MLA asks what is stopping the NWT government from hiring more aborigines
Before the NWT implements a new plan, the territory should understand why its affective action policy isn’t working, says Hay River South MLA Rocky Simpson.
Affirmative Action is a government policy that gives priority to hiring Aboriginal and Northerners. It was launched in 1989 with the goal of creating a public service that represents the people it serves.
Last week Treasury Secretary Caroline Wawzonek announced that her department was considering a replacement for the policy, which she said had not evolved since it was first developed.
Simpson said before the government revisits the program, it should understand its obstacles.
“Is it because of the level of education? Because of the nature of the positions available? Because of the location of potential indigenous workers? Because we have a young population that is not of working age? he asked in the Legislature Wednesday.

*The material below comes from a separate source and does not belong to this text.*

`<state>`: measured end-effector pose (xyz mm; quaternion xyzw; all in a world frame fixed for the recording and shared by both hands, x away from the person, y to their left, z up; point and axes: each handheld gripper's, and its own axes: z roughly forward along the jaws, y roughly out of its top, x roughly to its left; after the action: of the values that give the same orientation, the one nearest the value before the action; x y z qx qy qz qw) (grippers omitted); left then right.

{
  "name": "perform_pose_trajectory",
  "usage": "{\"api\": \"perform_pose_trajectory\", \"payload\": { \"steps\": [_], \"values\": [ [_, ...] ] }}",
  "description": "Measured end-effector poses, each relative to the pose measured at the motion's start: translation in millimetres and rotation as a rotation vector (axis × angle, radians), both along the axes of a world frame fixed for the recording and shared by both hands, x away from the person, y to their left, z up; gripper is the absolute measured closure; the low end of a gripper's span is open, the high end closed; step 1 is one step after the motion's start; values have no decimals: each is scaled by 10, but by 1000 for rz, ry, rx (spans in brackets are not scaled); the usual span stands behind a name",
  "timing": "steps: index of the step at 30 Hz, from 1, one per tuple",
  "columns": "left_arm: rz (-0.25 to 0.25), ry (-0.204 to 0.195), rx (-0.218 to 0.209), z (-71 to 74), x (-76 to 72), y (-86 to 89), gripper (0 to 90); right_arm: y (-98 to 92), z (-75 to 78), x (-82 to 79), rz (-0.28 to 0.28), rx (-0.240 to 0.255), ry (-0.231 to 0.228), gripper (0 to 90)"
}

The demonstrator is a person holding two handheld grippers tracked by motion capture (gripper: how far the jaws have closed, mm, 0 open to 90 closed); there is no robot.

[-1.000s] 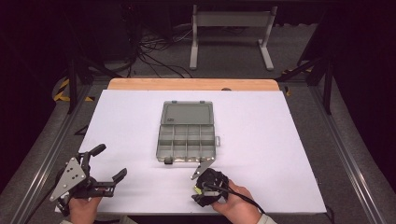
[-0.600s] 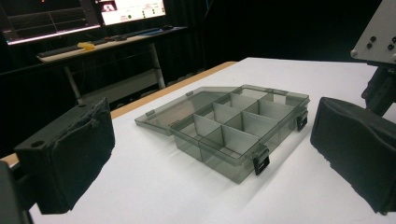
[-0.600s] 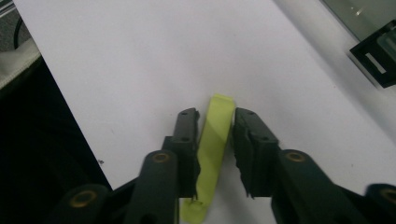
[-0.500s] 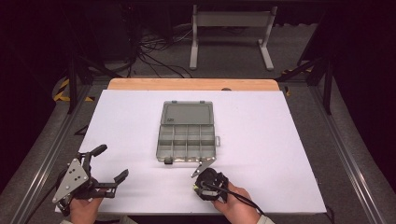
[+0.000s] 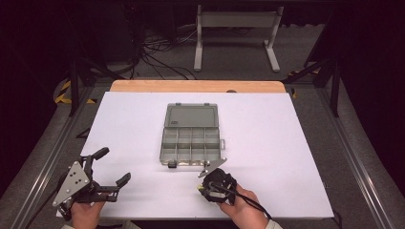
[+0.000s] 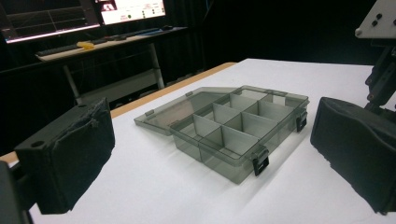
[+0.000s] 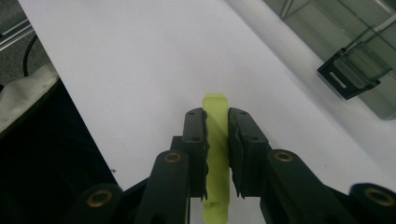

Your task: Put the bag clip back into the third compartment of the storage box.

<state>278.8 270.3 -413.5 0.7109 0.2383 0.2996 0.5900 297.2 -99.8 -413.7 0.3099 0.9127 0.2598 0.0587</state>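
table (image 5: 296, 157): white top, wooden strip along the far edge.
box (image 5: 191, 136): grey see-through organiser, lid laid flat open on the far side, divided tray on the near side; lies ahead of both grippers, between them, nearer the right one. two black latches on the near wall.
left gripper (image 5: 114, 168): near left corner of the table, held in a hand (image 5: 86, 214); jaws spread wide, nothing between them. grey three-cornered plate on top.
left gripper view: two black padded jaws at the left and right edges, well apart; box (image 6: 229, 128) seen through the gap, standing clear of both pads. part of the other gripper at the right edge.
right gripper (image 5: 213, 177): near edge, just short of the box's near right corner, held in a hand (image 5: 243, 210); cable trails back over the hand.
right gripper view: jaws pressed in on a clip (image 7: 216, 140) from both sides.
clip: yellow-green flat strip, running along the jaws, rounded tip poking out past the fingertips, over the white top; cannot tell whether it touches the table.
latch (image 7: 348, 77): up and to the right of the right gripper's tips, well apart from the clip.
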Motion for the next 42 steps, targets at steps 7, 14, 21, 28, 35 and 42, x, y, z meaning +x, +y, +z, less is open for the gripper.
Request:
{"api": "perform_pose_trajectory", "payload": {
  "steps": [7, 14, 21, 28, 35, 42],
  "values": [
    [-2, 2, 0, -3, 4, -7, 4, -46, 154, 30, -2, 32, -24, 778],
    [0, 0, -4, -3, 8, -3, 4, -106, 327, 103, -14, 59, -57, 778],
    [-3, 3, -5, -4, 12, -3, 4, -153, 467, 154, -17, 71, -86, 778],
    [1, 4, -9, -7, 15, -2, 3, -189, 572, 202, -9, 94, -110, 778],
    [3, 4, -11, -9, 17, 1, 3, -195, 693, 270, -5, 107, -146, 778],
    [2, 8, -3, -9, 20, 4, 2, -192, 781, 376, 1, 119, -171, 778]
  ]
}}
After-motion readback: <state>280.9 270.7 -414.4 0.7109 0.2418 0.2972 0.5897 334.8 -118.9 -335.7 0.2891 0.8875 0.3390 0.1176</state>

“Whatever it is, we need to know what those barriers are before we develop something that we may or may not need.”
Simpson asked the minister how the department had measured the success of the current policy and how it had involved indigenous governments, NGOs, communities and residents in the review process for the new policy.
Wawzonek cited an analysis of the workforce conducted in June 2022 and research conducted by the government prior to the Indigenous Recruitment and Retention Framework.
“So there was a lot of research going on,” she said, although she didn’t identify what obstacles that research found.
Wawzonek agreed it was clear the current system wasn’t working.
“We all know it didn’t deliver because the needle didn’t move,” she said.
Wawzonek said the affirmative action policy is not the only one working to increase Aboriginal representation in the territory’s workforce.
She said the area also has Indigenous training and recruitment programs, as well as the framework mentioned above, which partially sets hiring targets for Indigenous posts within territorial government departments.
Regarding engagement, Wawzonek said her department has already heard from some indigenous governments about the policy review and will hold public engagement meetings in nine communities through February and March.
She said there was also an open feedback policy survey and welcomed further feedback via email.